Hürriyet’ten Uğur Ergan’ın haberine nazaran: Kara Havacılık Okul Komutanlığı bünyesinde oluşturulan kaza-kırım heyeti çalışmalarına başladı. Bölgeye giden uzmanlar, enkazı, uçuş kayıtlarını, telsiz görüşmelerini ve meteoroloji raporlarını incelemeye aldı. Yaralı kurtulan işçi ve görgü şahitleriyle da görüşülüyor.
PATLAMA EMARESİ YOK
Heyetin birinci bulgularını da dün paylaşan Ulusal Savunma Bakanlığı, “helikopter düşürüldü” tezlerini yalanladı ve bölgede ani değişen hava şartlarına dikkat çekti. Bakanlık açıklamasında, kaza-kırım takımının enkaz bölgesindeki birinci incelemelerinde rastgele bir patlama ve yanma emaresine rastlamadığı vurgulandı. Açıklamada, “Helikopterin hareketinden evvel Tatvan bölgesinde faaliyetini olumsuz etkileyecek bir hava durumunun olmadığına dair meteorolojik bilgi teyit edilmiştir. Birinci bilgiler ışığında, kaza kırım olayının hava şartlarının ani değişimi sonucunda ortaya çıkan olumsuz hava koşulları nedeniyle meydana geldiği kıymetlendirilmektedir. Sonuncu sonuç ayrıntılı teknik inceleme sonucu belirlenecektir” denildi.
ANİ RÜZGAR DEĞİŞİMİ
Olağan koşullarda uçuş planlaması yapılırken, uçulacak bölgedeki hava kaidelerine ait meteoroloji raporları evvelden alınıyor. Kaza gününe ait raporlar, Elazığ-Bingöl çizgisindeki hava kaidelerinin olumsuz olmadığını gösteriyor. Uzmanlar, apansız kuvvetlenen rüzgarların doğurabileceği risklere de dikkat çekiyor. Birinci bulgular, helikopter havadayken ansızın değişen olumsuz hava koşullarının kazaya neden olabileceğine işaret ediyor. Kazadan sonra bölgeye giden Ulusal Savunma Bakanı Hulusi Akar da, “İlk bilgilere ve görgü şahitleri tabirlerine nazaran kazanın ani değişim gösteren olumsuz hava kaideleri nedeniyle meydana geldiği bedellendirilmektedir. Bu elim olayın kesin nedeni, detaylı inceleme sonucunda belirlenecektir” demişti.
TEKNİK ARIZA VAR MI?
Birinci bulgular olumsuz hava şartlarını işaret etse de, “Kaza teknik arıza sonucu mu oldu” ve “Pilotaj yanılgısından mı kaynaklandı” sorularına da karşılık aranıyor. Uzmanlar, bu soruların karşılığını hem enkazda yapacakları incelemeye hem de uçuşla ilgili pilot ile kule görüşmelerine bakarak verecek. Helikopterin periyodik bakımlarının vaktinde yapılıp yapılmadığı da geriye dönük olarak incelenecek. Lakin eldeki birinci bulgular pilotaj yanılgısına işaret etmiyor. Askeri kaynaklar her iki pilotun da kurmay sınıfında ve binlerce saat uçuş deneyimine sahip olduğuna dikkat çekiyor. Lakin pilotların daha evvel tekraren bölgede uçmuş olsalar da ani değişkenlik gösteren kış kaidelerinde zorlanabileceğinin de altı çiziliyor.

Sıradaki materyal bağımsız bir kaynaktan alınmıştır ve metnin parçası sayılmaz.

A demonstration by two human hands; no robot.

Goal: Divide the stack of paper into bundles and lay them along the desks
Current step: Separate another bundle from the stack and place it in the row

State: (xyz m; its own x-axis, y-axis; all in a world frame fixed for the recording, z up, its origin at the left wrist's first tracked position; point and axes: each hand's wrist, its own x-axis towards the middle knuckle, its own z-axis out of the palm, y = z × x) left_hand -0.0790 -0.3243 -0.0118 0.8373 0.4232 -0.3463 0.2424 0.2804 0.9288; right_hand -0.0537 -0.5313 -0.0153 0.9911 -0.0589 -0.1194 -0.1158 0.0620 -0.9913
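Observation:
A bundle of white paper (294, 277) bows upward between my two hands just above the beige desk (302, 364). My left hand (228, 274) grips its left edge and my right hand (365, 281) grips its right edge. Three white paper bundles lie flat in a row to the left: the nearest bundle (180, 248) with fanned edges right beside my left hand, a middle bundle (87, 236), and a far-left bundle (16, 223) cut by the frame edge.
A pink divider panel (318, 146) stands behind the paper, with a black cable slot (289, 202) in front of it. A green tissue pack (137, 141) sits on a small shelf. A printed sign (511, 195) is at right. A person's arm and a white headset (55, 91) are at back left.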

COUGAR’LAR BÖLGEYE UYGUN DEĞİL Mİ?
Askeri kulislerde, Türkiye’de birçok defa kaza kırıma uğrayan Cougar helikopterlerinin Doğu ve Güneydoğu şartlarına uygun olup olmadıkları da yıllardan beri tartışma konusu. 1993’te Fransa’dan 20 adet alındıktan sonra 1996’dan itibaren TUSAŞ tesislerinde üretilen Cougar’ların alımına bölge şartlarına uygun olmadığı için askerlerin karşı çıktığı fakat periyodun başbakanı Tansu Çiller’in ısrar ettiği ileri sürülmüştü.
Birçok uzman, Cougar’ların dağlık ve engebeli topraklar için uygun olmadığını savunuyor. Daha çok düz toprağa uygun olduğu bedellendirilen Cougar’ları Avusturya da bu nedenle Alpler’de kullanmıyor.